Aim of the task =
Word for word, repeat all of the entries below.

Exercise material =

# # # #

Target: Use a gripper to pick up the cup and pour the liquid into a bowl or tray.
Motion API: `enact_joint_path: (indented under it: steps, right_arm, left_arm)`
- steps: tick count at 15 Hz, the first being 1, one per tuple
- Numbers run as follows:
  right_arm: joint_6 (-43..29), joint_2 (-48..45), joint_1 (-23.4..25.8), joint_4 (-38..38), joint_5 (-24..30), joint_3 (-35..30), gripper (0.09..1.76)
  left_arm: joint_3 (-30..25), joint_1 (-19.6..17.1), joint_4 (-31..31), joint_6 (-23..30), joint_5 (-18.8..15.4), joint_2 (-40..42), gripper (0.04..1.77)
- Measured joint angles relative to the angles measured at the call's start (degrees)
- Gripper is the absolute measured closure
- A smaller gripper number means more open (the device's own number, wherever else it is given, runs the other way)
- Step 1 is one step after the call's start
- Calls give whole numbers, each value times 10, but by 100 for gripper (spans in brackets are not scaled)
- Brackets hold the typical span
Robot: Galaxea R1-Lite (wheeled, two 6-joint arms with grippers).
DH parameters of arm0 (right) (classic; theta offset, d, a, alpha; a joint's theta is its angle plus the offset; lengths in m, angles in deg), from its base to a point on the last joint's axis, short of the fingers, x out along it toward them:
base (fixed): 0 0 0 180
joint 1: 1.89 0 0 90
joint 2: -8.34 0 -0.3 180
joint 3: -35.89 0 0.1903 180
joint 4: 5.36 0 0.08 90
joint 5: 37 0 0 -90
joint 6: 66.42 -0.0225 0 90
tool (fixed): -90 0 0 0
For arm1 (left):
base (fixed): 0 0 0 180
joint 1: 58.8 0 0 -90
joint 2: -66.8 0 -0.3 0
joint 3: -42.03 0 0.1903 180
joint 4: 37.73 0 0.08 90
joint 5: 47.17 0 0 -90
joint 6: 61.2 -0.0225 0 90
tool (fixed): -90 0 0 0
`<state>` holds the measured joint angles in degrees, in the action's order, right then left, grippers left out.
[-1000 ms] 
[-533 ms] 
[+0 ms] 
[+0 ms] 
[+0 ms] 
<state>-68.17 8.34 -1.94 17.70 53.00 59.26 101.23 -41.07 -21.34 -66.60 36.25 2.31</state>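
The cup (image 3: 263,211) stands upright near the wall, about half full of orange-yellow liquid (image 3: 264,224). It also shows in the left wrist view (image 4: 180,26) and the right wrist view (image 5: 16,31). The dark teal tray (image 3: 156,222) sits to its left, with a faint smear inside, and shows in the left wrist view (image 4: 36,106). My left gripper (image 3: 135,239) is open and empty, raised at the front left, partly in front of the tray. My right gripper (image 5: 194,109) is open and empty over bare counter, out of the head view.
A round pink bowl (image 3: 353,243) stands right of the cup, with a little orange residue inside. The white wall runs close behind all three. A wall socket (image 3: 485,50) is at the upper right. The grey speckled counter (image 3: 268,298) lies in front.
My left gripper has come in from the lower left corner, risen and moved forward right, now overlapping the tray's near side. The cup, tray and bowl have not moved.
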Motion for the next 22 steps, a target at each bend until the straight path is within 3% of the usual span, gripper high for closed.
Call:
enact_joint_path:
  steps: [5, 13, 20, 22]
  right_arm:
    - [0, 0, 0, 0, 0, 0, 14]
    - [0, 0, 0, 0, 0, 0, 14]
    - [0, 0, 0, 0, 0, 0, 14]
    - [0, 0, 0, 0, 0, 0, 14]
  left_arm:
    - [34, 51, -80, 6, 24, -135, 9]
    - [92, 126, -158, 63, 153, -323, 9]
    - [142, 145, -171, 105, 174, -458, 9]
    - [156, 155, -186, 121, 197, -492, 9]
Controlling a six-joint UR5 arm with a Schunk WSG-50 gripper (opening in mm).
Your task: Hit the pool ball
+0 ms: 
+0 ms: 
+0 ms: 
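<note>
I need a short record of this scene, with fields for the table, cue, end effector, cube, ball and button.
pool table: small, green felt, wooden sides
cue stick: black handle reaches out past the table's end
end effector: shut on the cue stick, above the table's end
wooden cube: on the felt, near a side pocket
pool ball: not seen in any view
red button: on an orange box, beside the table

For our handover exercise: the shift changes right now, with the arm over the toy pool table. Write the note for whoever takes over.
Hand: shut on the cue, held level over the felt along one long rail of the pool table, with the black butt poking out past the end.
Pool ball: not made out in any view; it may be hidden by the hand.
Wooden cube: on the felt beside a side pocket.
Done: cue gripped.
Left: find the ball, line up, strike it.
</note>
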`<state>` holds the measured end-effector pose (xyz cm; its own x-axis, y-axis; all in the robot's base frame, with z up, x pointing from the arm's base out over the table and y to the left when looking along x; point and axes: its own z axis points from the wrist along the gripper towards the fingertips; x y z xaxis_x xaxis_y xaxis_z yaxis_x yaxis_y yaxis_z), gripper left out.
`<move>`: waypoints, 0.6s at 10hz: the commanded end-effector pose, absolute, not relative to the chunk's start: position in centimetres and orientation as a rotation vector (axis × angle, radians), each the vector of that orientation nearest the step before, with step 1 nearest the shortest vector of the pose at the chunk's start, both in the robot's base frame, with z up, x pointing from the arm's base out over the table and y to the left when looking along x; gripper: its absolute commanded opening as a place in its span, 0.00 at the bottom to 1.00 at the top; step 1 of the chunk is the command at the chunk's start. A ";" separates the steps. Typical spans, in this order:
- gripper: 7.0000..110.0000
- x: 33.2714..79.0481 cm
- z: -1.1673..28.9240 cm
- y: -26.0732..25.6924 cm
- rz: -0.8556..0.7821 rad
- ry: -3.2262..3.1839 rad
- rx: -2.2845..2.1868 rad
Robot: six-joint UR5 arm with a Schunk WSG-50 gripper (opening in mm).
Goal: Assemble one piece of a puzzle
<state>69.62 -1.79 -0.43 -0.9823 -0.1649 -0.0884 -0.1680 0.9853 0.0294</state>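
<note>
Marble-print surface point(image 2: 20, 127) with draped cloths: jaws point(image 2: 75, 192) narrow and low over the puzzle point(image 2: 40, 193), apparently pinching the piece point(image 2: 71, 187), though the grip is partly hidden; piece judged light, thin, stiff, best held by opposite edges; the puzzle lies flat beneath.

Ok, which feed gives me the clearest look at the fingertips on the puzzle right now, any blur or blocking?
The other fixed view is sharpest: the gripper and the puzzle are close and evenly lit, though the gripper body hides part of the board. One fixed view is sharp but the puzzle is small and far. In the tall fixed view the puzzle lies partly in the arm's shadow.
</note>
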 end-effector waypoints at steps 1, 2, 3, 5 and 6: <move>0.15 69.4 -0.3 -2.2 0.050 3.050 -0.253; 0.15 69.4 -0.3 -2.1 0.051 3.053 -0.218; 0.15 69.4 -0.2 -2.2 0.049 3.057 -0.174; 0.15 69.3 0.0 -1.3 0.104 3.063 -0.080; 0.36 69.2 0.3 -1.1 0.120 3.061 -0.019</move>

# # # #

Exercise answer =
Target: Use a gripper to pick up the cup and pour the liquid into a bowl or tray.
Motion API: `enact_joint_path: (indented under it: steps, right_arm, left_arm)`
- steps: tick count at 15 Hz, the first being 1, one per tuple
- Numbers run as follows:
  right_arm: joint_6 (-43..29), joint_2 (-48..45), joint_1 (-23.4..25.8), joint_4 (-38..38), joint_5 (-24..30), joint_3 (-35..30), gripper (0.09..1.76)
  left_arm: joint_3 (-30..25), joint_1 (-19.6..17.1), joint_4 (-31..31), joint_6 (-23..30), joint_5 (-18.8..15.4), joint_2 (-40..42), gripper (0.04..1.77)
- Measured joint angles relative to the angles measured at the call's start (degrees)
- Gripper is the absolute measured closure
- A smaller gripper number means more open (the device's own number, wherever else it is given, runs the other way)
- Step 1 is one step after the call's start
- Calls give whole numbers, each value times 10, but by 100 for gripper (spans in brackets are not scaled)
- Brackets hold the typical span
Robot: Galaxea R1-Lite (wheeled, two 6-joint arms with grippers).
DH parameters of arm0 (right) (classic; theta offset, d, a, alpha; a joint's theta is its angle plus the offset; lengths in m, angles in deg), from its base to a point on the last joint's axis, short of the fingers, x out along it toward them:
base (fixed): 0 0 0 180
joint 1: 1.89 0 0 90
joint 2: -8.34 0 -0.3 180
joint 3: -35.89 0 0.1903 180
joint 4: 5.36 0 0.08 90
joint 5: 37 0 0 -90
joint 6: 66.42 -0.0225 0 90
tool (fixed): -90 0 0 0
For arm1 (left):
base (fixed): 0 0 0 180
joint 1: 58.8 0 0 -90
joint 2: -66.8 0 -0.3 0
joint 3: -42.03 0 0.1903 180
joint 4: 37.73 0 0.08 90
joint 5: 47.17 0 0 -90
joint 6: 61.2 -0.0225 0 90
tool (fixed): -90 0 0 0
`<state>` holds the measured joint angles in degrees, in the action's order, right then left, grippers left out.
[-1000 ms] 
[-533 ms] 
[+0 ms] 
[+0 ms] 
[+0 ms] 
<state>-68.17 8.34 -1.94 17.70 53.00 59.26 101.23 -41.07 -21.34 -66.60 36.25 2.31</state>
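The cup (image 3: 263,211) stands upright near the wall, about half full of orange-yellow liquid (image 3: 264,224). It also shows in the left wrist view (image 4: 180,26) and the right wrist view (image 5: 16,31). The dark teal tray (image 3: 156,222) sits to its left, with a faint smear inside, and shows in the left wrist view (image 4: 36,106). My left gripper (image 3: 135,239) is open and empty, raised at the front left, partly in front of the tray. My right gripper (image 5: 194,109) is open and empty over bare counter, out of the head view.
A round pink bowl (image 3: 353,243) stands right of the cup, with a little orange residue inside. The white wall runs close behind all three. A wall socket (image 3: 485,50) is at the upper right. The grey speckled counter (image 3: 268,298) lies in front.
My left gripper has come in from the lower left corner, risen and moved forward right, now overlapping the tray's near side. The cup, tray and bowl have not moved.
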Motion for the next 22 steps, a target at each bend until the straight path is within 3% of the usual span, gripper high for closed.
Call:
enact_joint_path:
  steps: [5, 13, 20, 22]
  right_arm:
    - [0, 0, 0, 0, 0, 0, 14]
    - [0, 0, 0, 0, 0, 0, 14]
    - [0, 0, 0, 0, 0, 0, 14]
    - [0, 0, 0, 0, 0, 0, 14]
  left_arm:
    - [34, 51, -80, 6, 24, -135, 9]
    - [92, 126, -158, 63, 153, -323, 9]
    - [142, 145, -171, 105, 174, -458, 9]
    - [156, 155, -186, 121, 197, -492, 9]
Controlling a six-joint UR5 arm with a Schunk WSG-50 gripper (opening in mm).
Your task: Hit the pool ball
+0 ms: 
+0 ms: 
+0 ms: 
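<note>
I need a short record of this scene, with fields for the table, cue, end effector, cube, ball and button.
pool table: small, green felt, wooden sides
cue stick: black handle reaches out past the table's end
end effector: shut on the cue stick, above the table's end
wooden cube: on the felt, near a side pocket
pool ball: not seen in any view
red button: on an orange box, beside the table

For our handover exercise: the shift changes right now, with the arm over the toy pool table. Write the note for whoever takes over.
Hand: shut on the cue, held level over the felt along one long rail of the pool table, with the black butt poking out past the end.
Pool ball: not made out in any view; it may be hidden by the hand.
Wooden cube: on the felt beside a side pocket.
Done: cue gripped.
Left: find the ball, line up, strike it.
</note>
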`<state>` holds the measured end-effector pose (xyz cm; its own x-axis, y-axis; all in the robot's base frame, with z up, x pointing from the arm's base out over the table and y to the left when looking along x; point and axes: its own z axis points from the wrist along the gripper towards the fingertips; x y z xaxis_x xaxis_y xaxis_z yaxis_x yaxis_y yaxis_z), gripper left out.
`<move>`: waypoints, 0.6s at 10hz: the commanded end-effector pose, absolute, not relative to the chunk's start: position in centimetres and orientation as a rotation vector (axis × angle, radians), each the vector of that orientation nearest the step before, with step 1 nearest the shortest vector of the pose at the chunk's start, both in the robot's base frame, with z up, x pointing from the arm's base out over the table and y to the left when looking along x; gripper: its absolute commanded opening as a place in its span, 0.00 at the bottom to 1.00 at the top; step 1 of the chunk is the command at the chunk's start. A ";" separates the steps. Typical spans, in this order:
- gripper: 7.0000..110.0000
- x: 33.2714..79.0481 cm
- z: -1.1673..28.9240 cm
- y: -26.0732..25.6924 cm
- rz: -0.8556..0.7821 rad
- ry: -3.2262..3.1839 rad
- rx: -2.2845..2.1868 rad
Robot: six-joint UR5 arm with a Schunk WSG-50 gripper (opening in mm).
Goal: Assemble one piece of a puzzle
<state>69.62 -1.79 -0.43 -0.9823 -0.1649 -0.0884 -0.1680 0.9853 0.0294</state>
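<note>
Marble-print surface point(image 2: 20, 127) with draped cloths: jaws point(image 2: 75, 192) narrow and low over the puzzle point(image 2: 40, 193), apparently pinching the piece point(image 2: 71, 187), though the grip is partly hidden; piece judged light, thin, stiff, best held by opposite edges; the puzzle lies flat beneath.

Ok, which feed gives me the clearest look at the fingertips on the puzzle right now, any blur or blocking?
The other fixed view is sharpest: the gripper and the puzzle are close and evenly lit, though the gripper body hides part of the board. One fixed view is sharp but the puzzle is small and far. In the tall fixed view the puzzle lies partly in the arm's shadow.
</note>
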 end-effector waypoints at steps 1, 2, 3, 5 and 6: <move>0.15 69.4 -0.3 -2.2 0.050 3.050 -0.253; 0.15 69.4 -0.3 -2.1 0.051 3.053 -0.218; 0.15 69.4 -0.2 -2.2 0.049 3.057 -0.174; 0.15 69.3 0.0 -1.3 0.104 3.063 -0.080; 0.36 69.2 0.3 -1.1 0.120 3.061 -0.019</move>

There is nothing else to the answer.